This movement’s energy radiated from a troubled detention center in Washington where a few dozen men charged with attacking police officers and committing other violent offenses were held. A defiant esprit de corps developed among them in the so-called Patriot Wing, where inmates in prison-issue orange gathered every night to sing the national anthem.
Outside the razor-wire walls, their supporters kept vigil in a spot dubbed the “Freedom Corner.” Led by Ms. Babbitt’s mother, among others, they set out snacks, flew American flags and live-streamed phone conversations with inmates.
Sympathy that might have been reserved for the injured police officers was directed instead to those who had assaulted them. And Mr. Trump — whose Jan. 6 actions were now being investigated by the Justice Department and a bipartisan House select committee — emerged in 2022 as their No. 1 sympathizer.
At a mid-January rally in Florence, Ariz., he described the Jan. 6 defendants as persecuted political prisoners. Later that month, in Conroe, Texas, he promised that if he was re-elected, and if pardons were required, “we will give them pardons because they are being treated so unfairly.”
Mr. Trump’s counteroffensive began taking shape. The House select committee, whose members included Ms. Cheney, became in his words the “unselect committee” and the prevailing narrative of Jan. 6 as an insurrection “a lot of crap.”

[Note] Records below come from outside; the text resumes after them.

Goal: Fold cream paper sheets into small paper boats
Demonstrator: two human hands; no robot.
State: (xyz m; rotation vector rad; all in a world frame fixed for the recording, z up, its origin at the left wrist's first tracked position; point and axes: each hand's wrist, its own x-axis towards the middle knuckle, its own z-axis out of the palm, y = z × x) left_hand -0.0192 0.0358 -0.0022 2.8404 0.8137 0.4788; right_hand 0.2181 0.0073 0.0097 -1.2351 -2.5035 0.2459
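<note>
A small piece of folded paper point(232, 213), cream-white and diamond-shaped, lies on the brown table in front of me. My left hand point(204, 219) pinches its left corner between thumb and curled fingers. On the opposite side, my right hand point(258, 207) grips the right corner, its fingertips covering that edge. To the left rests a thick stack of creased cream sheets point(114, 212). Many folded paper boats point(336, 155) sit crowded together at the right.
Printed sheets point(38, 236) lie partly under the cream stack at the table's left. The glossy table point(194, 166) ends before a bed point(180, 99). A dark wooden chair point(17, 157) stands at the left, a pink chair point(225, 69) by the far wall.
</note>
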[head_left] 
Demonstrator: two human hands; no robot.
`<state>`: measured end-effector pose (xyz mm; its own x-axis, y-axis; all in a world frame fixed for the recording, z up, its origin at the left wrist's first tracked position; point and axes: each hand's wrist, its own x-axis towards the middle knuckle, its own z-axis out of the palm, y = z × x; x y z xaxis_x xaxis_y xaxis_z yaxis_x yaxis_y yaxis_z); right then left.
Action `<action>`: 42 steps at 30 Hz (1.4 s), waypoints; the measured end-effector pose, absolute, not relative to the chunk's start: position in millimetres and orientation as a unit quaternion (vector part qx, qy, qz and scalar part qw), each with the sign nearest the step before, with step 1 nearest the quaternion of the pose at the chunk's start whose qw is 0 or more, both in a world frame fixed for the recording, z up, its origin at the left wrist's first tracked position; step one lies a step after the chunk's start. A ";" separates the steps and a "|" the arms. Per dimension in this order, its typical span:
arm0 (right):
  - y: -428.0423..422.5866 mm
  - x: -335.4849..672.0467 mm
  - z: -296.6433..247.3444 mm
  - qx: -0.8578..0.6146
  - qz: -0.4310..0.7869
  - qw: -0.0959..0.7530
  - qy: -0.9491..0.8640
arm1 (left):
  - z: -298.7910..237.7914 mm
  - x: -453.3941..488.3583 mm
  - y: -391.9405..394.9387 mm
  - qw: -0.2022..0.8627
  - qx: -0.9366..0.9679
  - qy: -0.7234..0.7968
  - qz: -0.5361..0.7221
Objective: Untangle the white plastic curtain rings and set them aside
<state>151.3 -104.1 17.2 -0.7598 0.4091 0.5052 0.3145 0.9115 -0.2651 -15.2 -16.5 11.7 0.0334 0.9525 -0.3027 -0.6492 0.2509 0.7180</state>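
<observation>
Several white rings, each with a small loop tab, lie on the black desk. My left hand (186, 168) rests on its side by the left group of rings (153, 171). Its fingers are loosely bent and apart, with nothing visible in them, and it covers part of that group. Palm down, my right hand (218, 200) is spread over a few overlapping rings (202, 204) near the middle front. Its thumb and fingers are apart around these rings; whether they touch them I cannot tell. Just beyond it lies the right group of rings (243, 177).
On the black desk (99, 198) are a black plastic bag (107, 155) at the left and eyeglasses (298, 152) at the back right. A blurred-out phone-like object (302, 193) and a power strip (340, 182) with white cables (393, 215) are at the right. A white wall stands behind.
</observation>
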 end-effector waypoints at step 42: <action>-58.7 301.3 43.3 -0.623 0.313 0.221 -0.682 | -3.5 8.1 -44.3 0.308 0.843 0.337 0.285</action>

One of his most repeated contentions was that the Democratic House speaker, Nancy Pelosi, had rejected his recommendation to have 10,000 soldiers present on Jan. 6. But subsequent investigations demonstrated that it was his own military advisers, and not Ms. Pelosi, who blocked the idea, concerned with both the optics of armed soldiers at a political protest and the possibility that Mr. Trump might invoke the Insurrection Act to place the troops under his direct command.

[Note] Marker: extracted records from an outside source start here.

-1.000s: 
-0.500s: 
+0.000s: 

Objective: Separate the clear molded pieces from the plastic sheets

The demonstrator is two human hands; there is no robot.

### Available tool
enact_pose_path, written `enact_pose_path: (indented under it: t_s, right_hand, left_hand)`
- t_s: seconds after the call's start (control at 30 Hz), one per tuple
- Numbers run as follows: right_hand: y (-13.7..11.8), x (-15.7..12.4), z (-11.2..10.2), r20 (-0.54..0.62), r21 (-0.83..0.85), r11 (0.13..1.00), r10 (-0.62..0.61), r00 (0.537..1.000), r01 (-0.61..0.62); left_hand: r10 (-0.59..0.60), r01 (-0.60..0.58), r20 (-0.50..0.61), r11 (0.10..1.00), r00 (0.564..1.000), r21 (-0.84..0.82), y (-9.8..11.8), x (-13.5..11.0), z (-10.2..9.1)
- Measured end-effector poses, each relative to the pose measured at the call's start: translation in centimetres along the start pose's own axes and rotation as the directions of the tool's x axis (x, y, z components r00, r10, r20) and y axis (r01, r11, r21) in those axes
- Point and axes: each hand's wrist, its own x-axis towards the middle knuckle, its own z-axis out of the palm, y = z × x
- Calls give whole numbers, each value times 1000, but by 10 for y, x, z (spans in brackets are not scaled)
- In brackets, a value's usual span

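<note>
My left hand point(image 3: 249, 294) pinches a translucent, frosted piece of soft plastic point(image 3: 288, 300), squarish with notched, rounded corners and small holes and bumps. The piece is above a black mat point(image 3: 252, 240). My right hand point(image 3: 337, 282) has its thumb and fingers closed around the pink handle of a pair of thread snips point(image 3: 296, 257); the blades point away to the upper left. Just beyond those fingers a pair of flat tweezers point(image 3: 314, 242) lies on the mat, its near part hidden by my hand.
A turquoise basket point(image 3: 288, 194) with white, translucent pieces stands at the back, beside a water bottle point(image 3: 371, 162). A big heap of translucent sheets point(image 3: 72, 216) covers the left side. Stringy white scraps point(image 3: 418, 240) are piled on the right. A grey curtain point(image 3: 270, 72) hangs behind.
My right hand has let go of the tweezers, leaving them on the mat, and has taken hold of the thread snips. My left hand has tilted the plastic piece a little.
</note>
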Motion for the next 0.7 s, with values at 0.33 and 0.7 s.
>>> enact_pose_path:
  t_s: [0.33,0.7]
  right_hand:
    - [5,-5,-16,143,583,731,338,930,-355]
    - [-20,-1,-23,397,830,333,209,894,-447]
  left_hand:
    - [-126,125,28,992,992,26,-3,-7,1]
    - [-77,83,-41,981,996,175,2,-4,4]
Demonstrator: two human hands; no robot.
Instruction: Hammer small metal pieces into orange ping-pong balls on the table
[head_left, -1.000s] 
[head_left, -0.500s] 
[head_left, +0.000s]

“There is absolutely no way I was putting U.S. military forces at the Capitol,” the acting defense secretary, Christopher Miller, later told investigators. Doing so, he said, could have created “the greatest constitutional crisis probably since the Civil War.”

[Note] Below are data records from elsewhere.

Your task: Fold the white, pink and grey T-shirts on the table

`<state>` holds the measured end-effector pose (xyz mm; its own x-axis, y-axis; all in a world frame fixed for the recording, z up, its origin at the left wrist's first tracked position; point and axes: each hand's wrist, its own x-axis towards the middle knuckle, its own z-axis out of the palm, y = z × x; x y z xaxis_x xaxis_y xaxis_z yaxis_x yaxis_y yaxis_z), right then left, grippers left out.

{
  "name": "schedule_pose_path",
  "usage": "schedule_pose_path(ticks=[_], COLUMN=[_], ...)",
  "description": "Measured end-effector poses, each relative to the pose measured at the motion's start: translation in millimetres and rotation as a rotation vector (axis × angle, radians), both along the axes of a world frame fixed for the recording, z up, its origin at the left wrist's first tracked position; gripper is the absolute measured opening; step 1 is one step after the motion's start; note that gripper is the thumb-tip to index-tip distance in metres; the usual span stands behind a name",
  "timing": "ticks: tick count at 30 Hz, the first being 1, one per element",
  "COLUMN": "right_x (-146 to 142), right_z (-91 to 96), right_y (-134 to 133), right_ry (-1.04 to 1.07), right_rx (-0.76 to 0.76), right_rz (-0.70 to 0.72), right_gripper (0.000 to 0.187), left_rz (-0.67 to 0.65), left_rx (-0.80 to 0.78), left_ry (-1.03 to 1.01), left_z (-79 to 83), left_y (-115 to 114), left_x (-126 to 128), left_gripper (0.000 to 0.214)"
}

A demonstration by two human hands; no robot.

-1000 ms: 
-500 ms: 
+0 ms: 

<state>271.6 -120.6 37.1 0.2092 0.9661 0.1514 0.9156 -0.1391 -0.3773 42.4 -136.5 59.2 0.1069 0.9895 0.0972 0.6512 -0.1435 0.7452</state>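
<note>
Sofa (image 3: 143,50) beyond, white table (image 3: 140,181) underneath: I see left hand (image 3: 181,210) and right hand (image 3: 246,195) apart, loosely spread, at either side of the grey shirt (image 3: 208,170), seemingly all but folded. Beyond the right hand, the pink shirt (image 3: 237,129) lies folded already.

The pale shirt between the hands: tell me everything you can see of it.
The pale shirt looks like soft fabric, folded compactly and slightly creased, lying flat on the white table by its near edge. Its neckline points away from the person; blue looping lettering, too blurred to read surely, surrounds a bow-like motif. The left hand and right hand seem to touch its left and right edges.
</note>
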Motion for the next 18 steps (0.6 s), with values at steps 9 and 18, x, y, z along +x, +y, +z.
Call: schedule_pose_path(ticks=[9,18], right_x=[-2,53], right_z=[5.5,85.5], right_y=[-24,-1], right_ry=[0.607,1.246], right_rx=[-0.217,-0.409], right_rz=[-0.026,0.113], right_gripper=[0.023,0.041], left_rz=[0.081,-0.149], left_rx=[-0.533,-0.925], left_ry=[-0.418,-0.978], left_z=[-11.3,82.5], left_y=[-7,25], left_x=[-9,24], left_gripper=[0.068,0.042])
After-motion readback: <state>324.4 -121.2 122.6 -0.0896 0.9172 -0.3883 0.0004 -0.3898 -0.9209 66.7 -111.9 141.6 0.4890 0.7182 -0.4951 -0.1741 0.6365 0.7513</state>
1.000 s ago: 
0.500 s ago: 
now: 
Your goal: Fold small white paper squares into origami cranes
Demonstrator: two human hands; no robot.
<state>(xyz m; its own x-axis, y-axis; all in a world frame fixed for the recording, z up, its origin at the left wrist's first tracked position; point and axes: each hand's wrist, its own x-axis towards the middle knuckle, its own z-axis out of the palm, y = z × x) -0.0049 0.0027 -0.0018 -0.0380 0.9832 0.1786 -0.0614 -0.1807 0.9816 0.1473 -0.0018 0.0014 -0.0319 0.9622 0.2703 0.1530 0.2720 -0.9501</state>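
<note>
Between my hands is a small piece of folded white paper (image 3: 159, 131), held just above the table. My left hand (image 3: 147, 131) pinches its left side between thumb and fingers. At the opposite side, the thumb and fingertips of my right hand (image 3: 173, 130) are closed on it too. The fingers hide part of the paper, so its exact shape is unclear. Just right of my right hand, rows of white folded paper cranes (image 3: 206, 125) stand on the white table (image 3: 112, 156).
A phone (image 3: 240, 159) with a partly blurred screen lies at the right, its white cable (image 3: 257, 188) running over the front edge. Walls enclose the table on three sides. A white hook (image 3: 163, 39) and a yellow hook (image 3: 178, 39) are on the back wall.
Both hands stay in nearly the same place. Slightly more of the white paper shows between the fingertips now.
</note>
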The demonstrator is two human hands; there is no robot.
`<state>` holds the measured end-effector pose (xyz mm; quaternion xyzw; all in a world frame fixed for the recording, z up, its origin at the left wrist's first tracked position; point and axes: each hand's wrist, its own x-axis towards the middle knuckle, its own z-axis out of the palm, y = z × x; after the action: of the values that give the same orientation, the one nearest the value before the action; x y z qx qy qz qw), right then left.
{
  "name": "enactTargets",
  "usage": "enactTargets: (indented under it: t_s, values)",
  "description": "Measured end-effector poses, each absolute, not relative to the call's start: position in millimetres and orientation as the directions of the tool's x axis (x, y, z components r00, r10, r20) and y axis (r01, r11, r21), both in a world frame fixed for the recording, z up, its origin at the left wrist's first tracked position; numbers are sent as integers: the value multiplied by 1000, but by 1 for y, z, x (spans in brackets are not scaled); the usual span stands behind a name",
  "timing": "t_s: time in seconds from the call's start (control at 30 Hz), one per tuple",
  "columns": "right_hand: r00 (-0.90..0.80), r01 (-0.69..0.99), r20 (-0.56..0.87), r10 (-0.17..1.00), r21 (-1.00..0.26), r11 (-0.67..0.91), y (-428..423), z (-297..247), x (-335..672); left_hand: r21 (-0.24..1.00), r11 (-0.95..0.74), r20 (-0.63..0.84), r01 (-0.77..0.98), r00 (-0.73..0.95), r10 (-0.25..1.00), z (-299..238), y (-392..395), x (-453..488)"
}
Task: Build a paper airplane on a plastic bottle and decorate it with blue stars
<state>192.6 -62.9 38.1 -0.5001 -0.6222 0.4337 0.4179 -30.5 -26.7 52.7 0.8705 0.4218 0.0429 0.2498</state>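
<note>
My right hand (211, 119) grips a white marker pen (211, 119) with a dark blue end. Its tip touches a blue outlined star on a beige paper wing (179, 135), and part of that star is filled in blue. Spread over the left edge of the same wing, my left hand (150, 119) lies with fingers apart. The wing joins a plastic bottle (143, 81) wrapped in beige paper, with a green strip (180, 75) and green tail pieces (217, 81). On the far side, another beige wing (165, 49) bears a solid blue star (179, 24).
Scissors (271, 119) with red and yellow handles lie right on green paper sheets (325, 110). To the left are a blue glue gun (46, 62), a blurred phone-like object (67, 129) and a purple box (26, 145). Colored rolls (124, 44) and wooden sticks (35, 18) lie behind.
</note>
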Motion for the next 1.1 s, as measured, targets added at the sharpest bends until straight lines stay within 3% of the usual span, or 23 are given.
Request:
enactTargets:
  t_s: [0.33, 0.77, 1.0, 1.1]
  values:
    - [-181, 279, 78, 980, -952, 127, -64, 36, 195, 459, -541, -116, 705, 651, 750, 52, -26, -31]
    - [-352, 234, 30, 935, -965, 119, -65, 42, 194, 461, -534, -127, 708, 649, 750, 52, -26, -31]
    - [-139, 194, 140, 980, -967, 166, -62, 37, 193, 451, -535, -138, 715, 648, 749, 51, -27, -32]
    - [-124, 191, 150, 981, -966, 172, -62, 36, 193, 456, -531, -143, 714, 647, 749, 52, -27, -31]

As the select committee began holding hearings in early June 2022, Mr. Trump used speeches and his social media platform, Truth Social, to clap back at the damaging evidence and testimony. One post read: “The so-called ‘Rush on the Capitol’ was not caused by me, it was caused by a Rigged and Stolen Election!”
In a speech in Nashville that month, he dismissed the riot as a “simple protest” that “got out of hand,” again floated the possibility of pardons and furthered the false-flag theory by mentioning Ray Epps, a protester falsely portrayed by Mr. Carlson on Fox News and Republicans in Congress as a government plant who had stage-managed the riot.
His efforts seemed to be working. By mid-2022, an NBC News poll found that fewer than half of Americans still considered Mr. Trump “solely” or “mainly” responsible for Jan. 6.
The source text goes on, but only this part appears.